> [REQUIREMENT]:
Looking at the data below, state how many lines contain "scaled". No other words are wanted.

> [DATASET CONTENT]:
########################################
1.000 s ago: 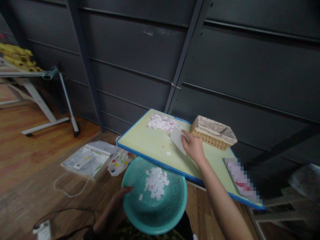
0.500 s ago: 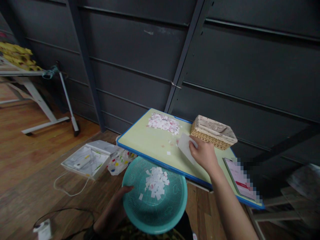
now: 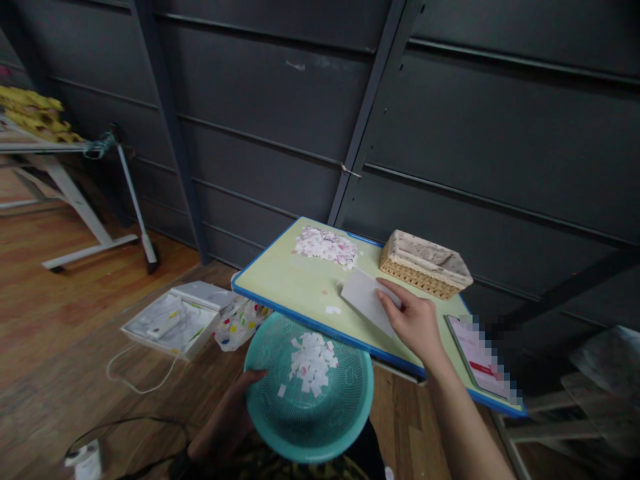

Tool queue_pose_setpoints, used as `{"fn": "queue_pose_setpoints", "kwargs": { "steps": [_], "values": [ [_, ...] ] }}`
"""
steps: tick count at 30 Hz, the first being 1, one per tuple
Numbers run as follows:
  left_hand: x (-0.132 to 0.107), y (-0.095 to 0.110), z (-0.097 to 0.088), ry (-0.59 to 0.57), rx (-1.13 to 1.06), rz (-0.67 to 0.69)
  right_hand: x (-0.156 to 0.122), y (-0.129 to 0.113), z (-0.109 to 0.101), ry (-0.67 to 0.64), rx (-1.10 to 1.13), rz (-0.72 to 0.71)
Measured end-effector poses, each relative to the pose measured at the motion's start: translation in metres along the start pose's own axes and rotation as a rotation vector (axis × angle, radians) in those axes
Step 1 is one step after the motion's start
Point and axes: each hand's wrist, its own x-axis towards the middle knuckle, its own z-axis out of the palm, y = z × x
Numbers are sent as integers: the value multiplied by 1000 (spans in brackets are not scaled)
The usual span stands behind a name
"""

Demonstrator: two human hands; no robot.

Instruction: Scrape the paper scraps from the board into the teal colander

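My left hand (image 3: 245,393) grips the left rim of a teal plastic colander (image 3: 340,413), with the thumb over the edge and the other fingers hidden below. Small white paper pieces (image 3: 313,363) lie heaped inside it. In my right hand (image 3: 410,317) is a white sheet of paper or card (image 3: 370,300), pinched between thumb and fingers and slanted low over the yellow tabletop (image 3: 280,287). Just left of the sheet's edge are a couple of loose paper pieces (image 3: 333,310). A larger pile of paper pieces (image 3: 327,245) sits toward the table's far edge.
A lined wicker basket (image 3: 420,273) stands at the table's back right, near a clipboard (image 3: 480,360). On the floor to the left are an open white box (image 3: 175,320), a dotted plastic bag (image 3: 243,323) and cables. Dark metal panels (image 3: 270,100) rise behind the table.
My right hand has moved the white sheet slightly left and nearer to me, beside the loose pieces. The fingers look straighter on it. My left hand and the colander stay almost still.
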Motion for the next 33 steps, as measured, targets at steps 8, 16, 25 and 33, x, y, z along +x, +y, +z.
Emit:
{"fn": "queue_pose_setpoints", "kwargs": {
  "steps": [8, 16, 25, 33],
  "values": [
    [-4, 2, 7, 25, -4, -4, 19, 7, 30, -47, -55, -83],
    [6, -2, -2, 38, -27, -12, 15, 4, 23, -106, -33, -136],
    [2, -1, -1, 22, -35, -22, -3, 3, 12, -102, 120, -127],
    [-6, 2, 8, -17, -41, -12, -15, 16, 1, -5, 208, -22]
  ]
}}
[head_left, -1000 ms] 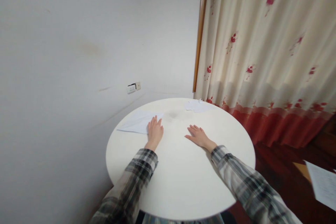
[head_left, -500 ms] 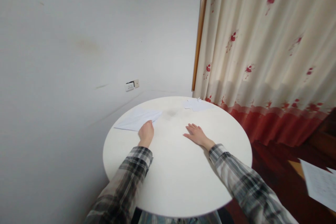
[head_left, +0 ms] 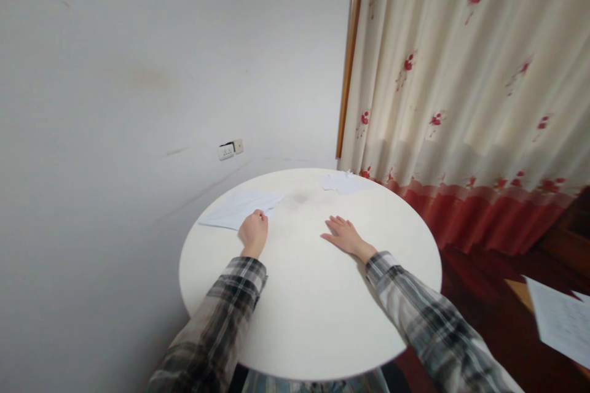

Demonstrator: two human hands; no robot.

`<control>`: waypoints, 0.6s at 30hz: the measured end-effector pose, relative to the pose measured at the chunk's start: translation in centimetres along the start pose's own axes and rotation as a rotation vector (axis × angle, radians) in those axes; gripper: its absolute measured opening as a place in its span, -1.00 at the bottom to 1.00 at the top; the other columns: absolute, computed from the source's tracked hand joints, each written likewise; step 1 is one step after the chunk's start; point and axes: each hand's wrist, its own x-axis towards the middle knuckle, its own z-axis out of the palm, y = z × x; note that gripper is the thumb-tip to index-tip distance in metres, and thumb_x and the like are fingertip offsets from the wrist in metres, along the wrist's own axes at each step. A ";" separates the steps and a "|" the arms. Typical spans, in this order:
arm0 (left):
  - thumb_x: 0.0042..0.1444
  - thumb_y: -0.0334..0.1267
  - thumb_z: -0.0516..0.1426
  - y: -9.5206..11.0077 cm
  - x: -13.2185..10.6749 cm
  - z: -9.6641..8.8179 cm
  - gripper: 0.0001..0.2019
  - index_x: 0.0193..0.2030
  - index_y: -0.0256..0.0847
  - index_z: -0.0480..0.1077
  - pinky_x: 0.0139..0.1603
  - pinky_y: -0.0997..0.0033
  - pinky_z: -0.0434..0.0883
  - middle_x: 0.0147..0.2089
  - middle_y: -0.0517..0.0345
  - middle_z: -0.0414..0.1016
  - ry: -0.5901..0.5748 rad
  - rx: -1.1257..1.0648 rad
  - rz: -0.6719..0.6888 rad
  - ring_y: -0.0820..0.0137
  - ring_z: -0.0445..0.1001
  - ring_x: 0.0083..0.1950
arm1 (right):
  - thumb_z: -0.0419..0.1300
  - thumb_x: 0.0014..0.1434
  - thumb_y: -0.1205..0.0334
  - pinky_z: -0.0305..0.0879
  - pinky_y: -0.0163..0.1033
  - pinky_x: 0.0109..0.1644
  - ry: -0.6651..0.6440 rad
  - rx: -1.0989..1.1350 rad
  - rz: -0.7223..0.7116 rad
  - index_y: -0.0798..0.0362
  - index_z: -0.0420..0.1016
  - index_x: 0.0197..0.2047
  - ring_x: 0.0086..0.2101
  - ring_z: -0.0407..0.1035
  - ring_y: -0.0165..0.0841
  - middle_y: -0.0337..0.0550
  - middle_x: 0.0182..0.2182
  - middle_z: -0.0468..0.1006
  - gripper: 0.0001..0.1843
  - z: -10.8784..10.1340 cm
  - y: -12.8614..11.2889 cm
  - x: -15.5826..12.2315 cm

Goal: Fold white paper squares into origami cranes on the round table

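Observation:
A white sheet of paper (head_left: 230, 209), apparently folded, lies on the left side of the round white table (head_left: 313, 313). My left hand (head_left: 254, 230) is closed in a fist at the paper's near right edge and covers part of it. Its curled fingers hide whatever may be inside them. My right hand (head_left: 343, 236) rests palm down on the bare tabletop, fingers stretched out and slightly apart, holding nothing. Beyond it, near the far edge, lies a piece of white paper (head_left: 343, 183) with an uneven outline and small crumpled bits at its back.
A white wall (head_left: 115, 135) with a socket (head_left: 226, 151) borders the table's left and far sides. A patterned curtain (head_left: 461, 73) hangs at the right. Lower right, written sheets (head_left: 560, 313) lie on a brownish surface above the dark red floor.
My left fist has shifted slightly left and turned a little along the paper's edge. My right hand and the papers stay in place; the view has moved very slightly.

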 end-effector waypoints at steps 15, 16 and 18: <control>0.12 -0.18 -0.01 -0.4 0.2 0.3 -0.80 -0.26 -0.14 0.40 -0.35 0.39 0.25 -0.27 0.03 0.50 0.205 -0.200 -0.102 0.27 0.43 -0.25 | -0.06 0.14 -0.20 -0.25 0.05 0.24 -0.010 0.004 0.012 0.00 0.12 0.22 0.24 -0.16 -0.16 -0.07 0.26 0.03 -0.32 -0.1 0.0 0.0; 0.12 -0.18 -0.02 -0.4 0.2 0.4 -0.80 -0.26 -0.15 0.40 -0.34 0.39 0.24 -0.27 0.03 0.49 0.239 -0.208 -0.092 0.28 0.43 -0.25 | -0.07 0.14 -0.20 -0.25 0.05 0.24 -0.012 0.001 0.012 0.00 0.12 0.22 0.24 -0.16 -0.16 -0.07 0.26 0.02 -0.32 -0.1 -0.1 0.0; 0.12 -0.18 -0.03 -0.3 0.2 0.5 -0.80 -0.27 -0.15 0.39 -0.34 0.39 0.24 -0.29 0.04 0.48 0.282 -0.225 -0.079 0.28 0.41 -0.26 | -0.07 0.14 -0.20 -0.25 0.05 0.24 -0.012 -0.006 0.011 0.00 0.12 0.22 0.24 -0.16 -0.16 -0.08 0.26 0.03 -0.32 -0.1 -0.1 0.0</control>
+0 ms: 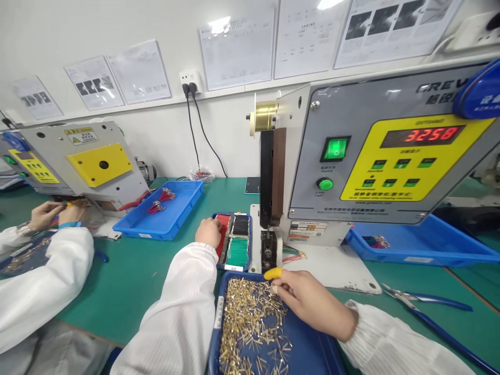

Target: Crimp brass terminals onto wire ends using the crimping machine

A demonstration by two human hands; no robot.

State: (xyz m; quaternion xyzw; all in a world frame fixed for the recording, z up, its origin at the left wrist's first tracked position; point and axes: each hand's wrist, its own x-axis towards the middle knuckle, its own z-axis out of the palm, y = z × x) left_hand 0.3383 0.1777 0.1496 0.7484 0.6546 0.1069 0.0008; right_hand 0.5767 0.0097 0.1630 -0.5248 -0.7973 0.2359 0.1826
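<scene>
Reaching over a small divided tray [250, 244], a person's left hand [209, 232] partly covers red wires [224, 234]; its fingertips are hidden, so whether they grip cannot be told. The right hand [308, 298], nearer the gold pins [248, 312], curls thumb and forefinger together at their upper right; any pin between them cannot be made out. The pins point every way, heaped leftward in a blue tray [308, 341]. The divided tray also holds black wires [241, 225] and green wires [237, 252].
</scene>
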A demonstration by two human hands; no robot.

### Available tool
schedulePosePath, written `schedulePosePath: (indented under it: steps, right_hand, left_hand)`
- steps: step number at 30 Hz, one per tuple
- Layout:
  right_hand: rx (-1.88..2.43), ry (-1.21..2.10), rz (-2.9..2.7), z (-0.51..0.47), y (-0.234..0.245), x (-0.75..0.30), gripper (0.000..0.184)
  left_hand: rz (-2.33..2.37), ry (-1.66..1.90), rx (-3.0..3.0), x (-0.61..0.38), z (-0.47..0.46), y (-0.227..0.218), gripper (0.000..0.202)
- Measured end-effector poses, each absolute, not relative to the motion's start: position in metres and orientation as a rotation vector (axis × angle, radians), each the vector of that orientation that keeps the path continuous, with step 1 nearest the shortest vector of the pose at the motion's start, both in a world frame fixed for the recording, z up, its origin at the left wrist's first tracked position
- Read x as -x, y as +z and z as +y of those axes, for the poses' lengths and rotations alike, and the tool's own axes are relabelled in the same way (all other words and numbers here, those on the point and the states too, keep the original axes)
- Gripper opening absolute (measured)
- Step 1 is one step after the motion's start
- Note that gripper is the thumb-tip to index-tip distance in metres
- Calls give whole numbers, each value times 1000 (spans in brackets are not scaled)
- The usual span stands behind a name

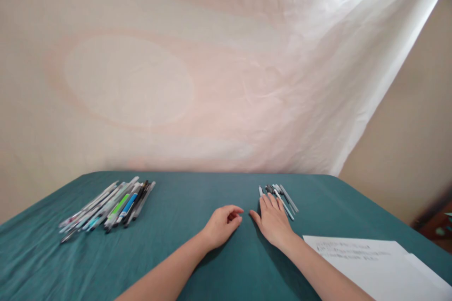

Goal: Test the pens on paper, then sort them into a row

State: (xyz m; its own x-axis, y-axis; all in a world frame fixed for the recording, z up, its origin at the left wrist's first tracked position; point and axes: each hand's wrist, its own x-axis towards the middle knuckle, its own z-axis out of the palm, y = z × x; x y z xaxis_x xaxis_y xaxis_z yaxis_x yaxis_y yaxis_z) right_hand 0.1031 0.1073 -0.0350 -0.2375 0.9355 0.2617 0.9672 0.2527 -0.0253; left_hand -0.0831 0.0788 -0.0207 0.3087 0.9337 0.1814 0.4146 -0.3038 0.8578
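Observation:
My right hand point(272, 221) lies flat, fingers stretched out, over the near part of a small group of pens point(288, 200). Its fingertips rest on or just above them, and part of the group is hidden beneath. My left hand point(221, 226) is to the left of it, above the green cloth, with fingers loosely curled. A small gap shows between its thumb and forefinger, and nothing is in it. A larger pile of pens and markers point(113, 204) lies further left, with light green and blue barrels among grey, white and black ones. Neither hand touches that pile.
A dark green cloth point(169, 244) covers the table. White sheets of paper point(374, 268) with handwriting lie at the near right, partly behind my right forearm. A pale hanging cloth point(212, 80) stands behind the table's far edge. A dark brown object point(432, 221) shows at the right edge.

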Motion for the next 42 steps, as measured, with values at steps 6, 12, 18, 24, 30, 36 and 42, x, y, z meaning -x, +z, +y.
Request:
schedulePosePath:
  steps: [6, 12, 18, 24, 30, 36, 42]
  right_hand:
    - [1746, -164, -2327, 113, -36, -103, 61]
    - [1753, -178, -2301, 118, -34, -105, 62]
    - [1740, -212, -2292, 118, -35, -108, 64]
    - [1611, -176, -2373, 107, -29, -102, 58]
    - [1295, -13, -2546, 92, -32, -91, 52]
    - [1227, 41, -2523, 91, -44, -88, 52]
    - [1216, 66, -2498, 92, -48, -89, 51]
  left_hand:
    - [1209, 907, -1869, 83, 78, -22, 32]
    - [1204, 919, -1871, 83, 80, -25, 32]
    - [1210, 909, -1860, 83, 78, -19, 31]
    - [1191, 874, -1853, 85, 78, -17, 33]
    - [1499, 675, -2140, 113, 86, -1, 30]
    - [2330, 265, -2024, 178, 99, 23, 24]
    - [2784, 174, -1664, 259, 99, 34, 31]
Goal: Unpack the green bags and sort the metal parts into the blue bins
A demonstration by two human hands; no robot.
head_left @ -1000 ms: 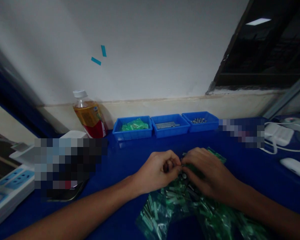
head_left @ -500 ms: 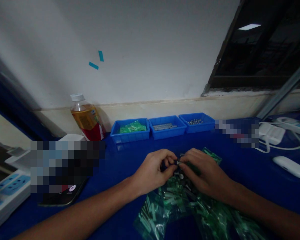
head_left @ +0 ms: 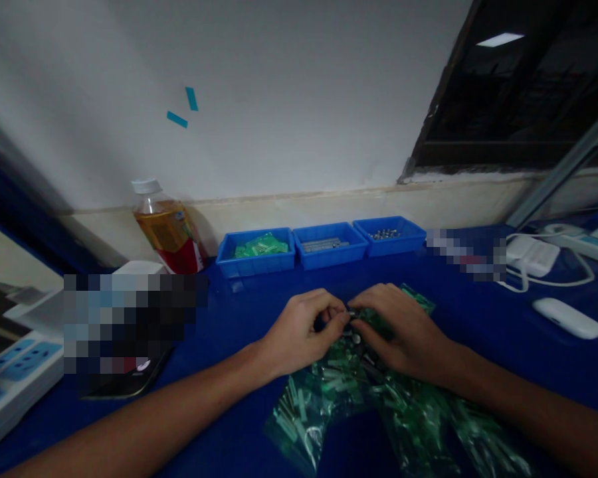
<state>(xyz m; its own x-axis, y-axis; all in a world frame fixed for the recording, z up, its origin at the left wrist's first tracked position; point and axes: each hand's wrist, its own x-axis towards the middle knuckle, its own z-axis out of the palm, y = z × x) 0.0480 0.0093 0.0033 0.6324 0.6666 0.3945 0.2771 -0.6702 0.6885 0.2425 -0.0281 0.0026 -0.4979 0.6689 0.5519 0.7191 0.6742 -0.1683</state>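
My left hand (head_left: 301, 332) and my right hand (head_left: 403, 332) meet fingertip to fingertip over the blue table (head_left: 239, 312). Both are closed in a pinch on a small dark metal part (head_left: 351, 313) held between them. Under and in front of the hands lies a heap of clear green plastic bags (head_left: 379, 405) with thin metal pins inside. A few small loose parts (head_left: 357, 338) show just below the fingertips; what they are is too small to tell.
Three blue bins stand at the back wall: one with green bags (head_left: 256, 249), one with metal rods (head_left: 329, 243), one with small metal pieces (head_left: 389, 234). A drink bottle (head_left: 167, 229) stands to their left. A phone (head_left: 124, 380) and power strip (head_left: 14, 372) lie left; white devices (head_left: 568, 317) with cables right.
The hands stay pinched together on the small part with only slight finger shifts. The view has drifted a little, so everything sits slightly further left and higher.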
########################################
> [SOLUTION BELOW]:
2